The bottom water of the Arctic Ocean is more isolated, due to the topography of the Arctic Ocean floor and the surrounding Arctic shelves. Deep Western Boundary Currents carry the Antarctic Bottom Water northward in the South Atlantic Ocean. The Antarctic Bottom Water shifts east when it reaches the equator, thus turning it into an eastern boundary current along the mid-Atlantic Ridge. The movement of the Antarctic Bottom Water across isopycnals is limited by deep sills. Sills are shallow seafloor regions that stop water from flowing across basins.

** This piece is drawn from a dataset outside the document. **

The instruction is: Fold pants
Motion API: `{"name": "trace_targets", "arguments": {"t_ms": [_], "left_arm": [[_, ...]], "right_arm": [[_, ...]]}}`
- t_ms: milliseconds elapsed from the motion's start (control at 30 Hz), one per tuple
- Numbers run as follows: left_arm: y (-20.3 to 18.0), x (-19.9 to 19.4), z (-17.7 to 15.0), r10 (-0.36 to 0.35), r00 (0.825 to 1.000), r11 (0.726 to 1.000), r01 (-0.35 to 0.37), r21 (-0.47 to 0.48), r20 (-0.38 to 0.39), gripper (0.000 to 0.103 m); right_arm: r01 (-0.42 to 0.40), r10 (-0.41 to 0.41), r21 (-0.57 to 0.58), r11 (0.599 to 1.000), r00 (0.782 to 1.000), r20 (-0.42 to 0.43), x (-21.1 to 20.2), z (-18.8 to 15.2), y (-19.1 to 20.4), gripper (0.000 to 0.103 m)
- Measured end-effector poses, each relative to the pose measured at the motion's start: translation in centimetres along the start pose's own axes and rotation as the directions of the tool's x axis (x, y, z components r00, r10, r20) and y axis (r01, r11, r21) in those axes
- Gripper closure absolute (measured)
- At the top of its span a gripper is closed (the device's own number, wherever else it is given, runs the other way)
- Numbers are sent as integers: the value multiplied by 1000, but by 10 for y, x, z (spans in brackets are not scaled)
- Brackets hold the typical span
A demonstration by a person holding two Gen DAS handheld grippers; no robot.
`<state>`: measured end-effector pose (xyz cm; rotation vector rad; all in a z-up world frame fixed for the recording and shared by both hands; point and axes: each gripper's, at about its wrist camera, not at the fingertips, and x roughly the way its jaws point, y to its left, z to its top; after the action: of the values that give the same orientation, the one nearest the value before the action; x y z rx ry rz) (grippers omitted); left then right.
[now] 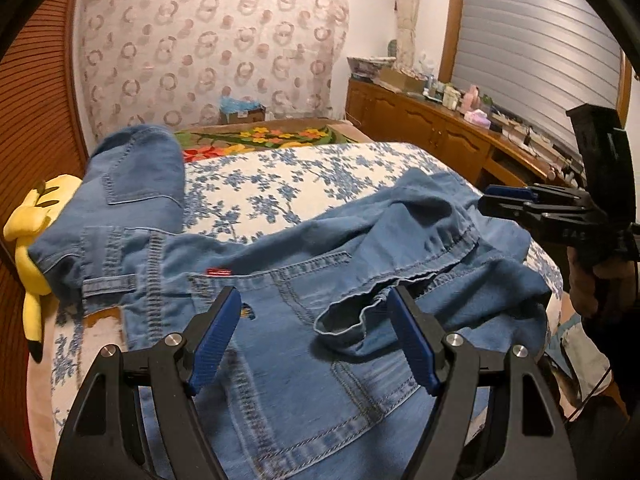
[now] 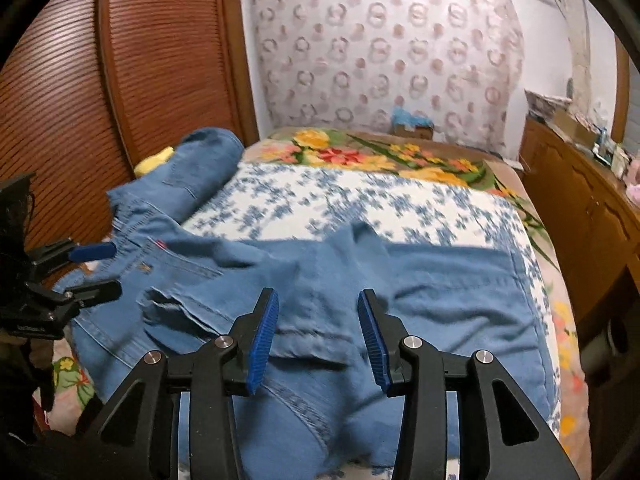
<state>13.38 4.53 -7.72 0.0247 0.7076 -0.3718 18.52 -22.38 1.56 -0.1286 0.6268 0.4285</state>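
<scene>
Blue denim pants lie crumpled across the flowered bed, with the waistband and a red tag at the left and a leg end bunched at the right. My left gripper is open just above the seat of the pants, and a rumpled leg hem lies between its blue pads without being pinched. My right gripper is open over a fold of the pants, its pads clear of the cloth. In the left wrist view the right gripper hovers at the right edge of the pants. The left gripper shows at the waistband side.
A yellow plush toy lies under the far part of the pants by the slatted wooden panel. The blue-flowered bedspread stretches behind. A wooden cabinet with clutter runs along the right. A cardboard box sits at the bed's far end.
</scene>
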Motion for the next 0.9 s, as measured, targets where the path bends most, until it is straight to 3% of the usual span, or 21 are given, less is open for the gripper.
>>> {"name": "trace_targets", "arguments": {"t_ms": [133,333,567,633,700,900], "left_arm": [[-3,13,-2,-6,999,1000,7,20,-37,27],[-11,30,-3,-9,997,999,12,37,-78,36],[-19,47,-1,-18,993,998,25,65,-119,62],[-23,47,-1,-19,993,997,27,76,-115,73],[-25,43,0,-28,994,996,36,77,-102,94],[-27,4,5,-52,998,995,54,78,-19,99]], "right_arm": [[-9,9,19,1000,1000,-17,3,-1,2,60],[-39,40,32,999,997,-62,16,0,5,60],[-86,91,54,995,992,-92,36,3,2,60],[-116,120,60,991,990,-75,37,6,1,78],[-163,166,58,985,985,-49,33,10,1,90],[-180,180,-10,984,983,43,1,34,16,94]]}}
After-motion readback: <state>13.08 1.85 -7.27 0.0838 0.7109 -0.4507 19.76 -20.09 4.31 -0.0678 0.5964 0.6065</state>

Climate Change and Antarctic Bottom Water

Changes in the characterization of Antarctic Bottom Water have been monitored in the Southern Ocean. The Antarctic Bottom Water’s temperature has increased and the salinity continues to freshen. Since the water mass is heating up and getting fresher, the density is significantly lowering. This has to do with Global Warming heating up the atmosphere and the ocean resulting in sea ice melt, sea level rise, and ocean acidification. Ventilation has also slowed down as a result of global warming. Antarctic Bottom Water has such high oxygen content that it is able to contribute to the ventilation of the deep ocean by acting as a circulatory system. Long-term shifts in temperature increase have slowed the rate of ocean ventilation. As the atmosphere warms, that decreases the formation of sea ice in Antarctica, thus decreasing the density of the surrounding water. The decreased density leads to a slower rate of convection ultimately slowing down deep water formation processes. Essential processes like upwelling begin to digress. Without upwelling, cold, nutrient-rich water can’t be recycled to the surface to create areas of high productivity.

==Estuaries==

Bottom water by an estuary of a river discharging into a saline body exhibits peculiar transport of mud. Due to fresh/saline water intermixing by the estuary, a horizontal isohale gradient is created, with lower salinity levels upstream, which generates the upstream flow of the bottom water. Mud particles carried by river begin settling down as the current and turbulence decrease. When the particles nearly reach the floor, they are carried back to the head of estuary to accumulate at the point where the salinity of the surface and bottom waters become comparable and the bottom flow decreases. This process results in a distinguished pile of mud at this point.

==Lake hydrography==

Bottom water of lakes may feature lower level of oxygen, to the point of completely vanished dissolved oxygen (i.e., becoming anaerobic), and higher levels of chlorinity and organic-induced acidity. In many lakes, especially in the zones of continental climate, summer heating and winter cooling create strong vertical temperature gradients which oppose water intermixing, resulting in the periods of summer and winter thermal lake stratification. They are intervened by bottom water overturning, which happens in autumn (autumn overturn) and in spring (spring overturn) due to equalizing of temperature gradients and the resulting easier intermixing by wind and other sources of turbulence.

==See also==
- Surface water

==Sources==
- Talley, Lynne D. (2011). "Descriptive Physical Oceanography: An Introduction"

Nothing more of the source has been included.